Now, when we talk about averages, yes, the average survival for patients with low risk is higher than patients with intermediate but when we look specifically at each individual you can find there are some patients with low risk that behave actually worse than some patients with high risk. You can find patients with intermediate risk all over the place, some of them like lower risk, some of them like higher risk. This is really telling us to ask a question, can we build a model that can provide personalised prediction that is specific for a given patient. In order to do that we took an approach to harness the power of artificial intelligence and machine learning to help us do the model.

So, what we did, with machine learning you can take clinical data, genomic data or any type of data, we plug this data into an algorithm and then we want to know what’s going on in the algorithm. So everybody talks about black box and machine learning as a black box, there are several techniques that we can extract features from the model.

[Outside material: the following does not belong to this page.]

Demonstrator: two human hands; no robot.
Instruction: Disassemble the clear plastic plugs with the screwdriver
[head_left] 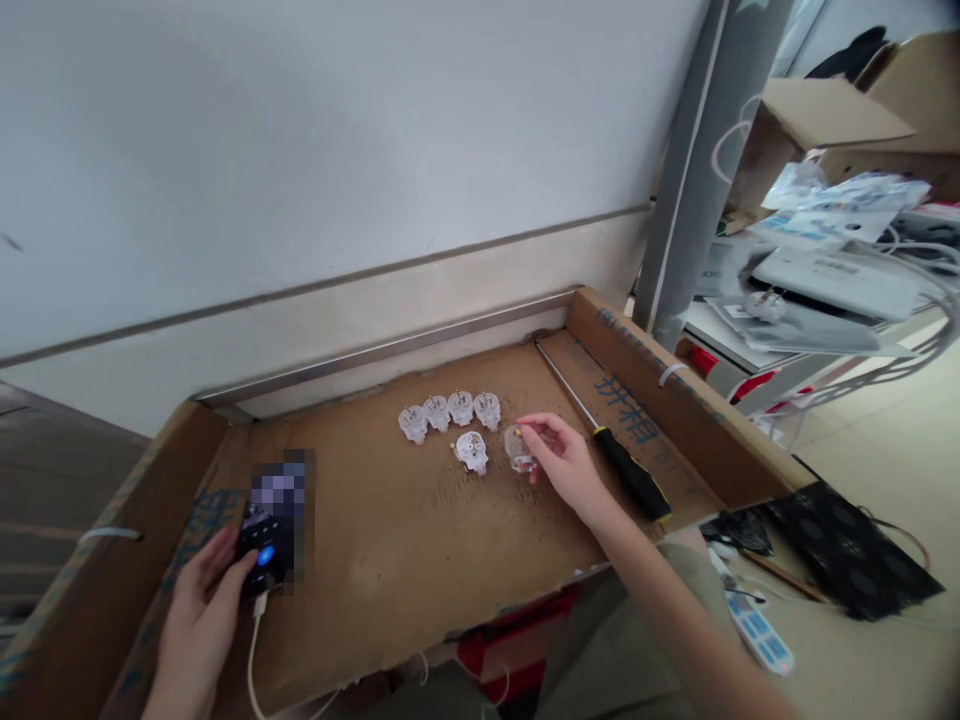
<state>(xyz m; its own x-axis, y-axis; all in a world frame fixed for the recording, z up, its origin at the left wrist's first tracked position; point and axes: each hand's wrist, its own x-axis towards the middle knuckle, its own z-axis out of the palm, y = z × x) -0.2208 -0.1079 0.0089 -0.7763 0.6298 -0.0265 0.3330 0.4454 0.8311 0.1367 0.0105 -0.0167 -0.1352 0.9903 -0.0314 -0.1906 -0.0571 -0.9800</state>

In other words, trying to ask the algorithm what are the important variables that impacted the outcome and then we extract those variables and we rebuild the model. This has two implications, number one, at least we know what the algorithm is doing and the other thing is try to learn from the algorithm something new that we’ve never seen before using traditional statistical methods.

So we took clinical data, demographic data, genomic data, we have a training cohort from Cleveland Clinic and Munich Leukaemia Laboratory in Europe and we validated our result in Moffitt Cancer Center, data from Moffitt Cancer Center.  We ran this data through the machine learning algorithm, we extracted very important variables and in the end we came up with a final model from the algorithm. When you have this model there’s no way you can use this model in the clinic so we have built a web application tool and you can see me here on the web application changing the clinical characteristics and the mutation, it calculates, and you can see the survival curves of the patient change and the survival probability change. Now, I’m changing, I’m putting some poor risk features for this patient, I’m hitting calculate and now you can see it’s a different survival for this patient.

When we look at this approach and we compare it to traditionally the current models or the standard care of models, they are IPSS and IPSSR, this approach significantly outperforms these models. In the past we have incorporated mutational data into the IPSS and IPSSR and we have shown that incorporating this data can improve the predictability of these models. But with this machine learning approach and artificial intelligence we’re able to achieve much higher accuracy in terms of overall survival prediction as well as leukaemia free survival.

Of course this work will never be done without a great collaboration from collaborators in the United States and Europe, from the MDS Research Consortium and the Munich Leukaemia Laboratory and of course the biggest thanks for our funders and all our patients who participated in our research. I would like to thank all of you for your attention and I’m happy to take any questions after.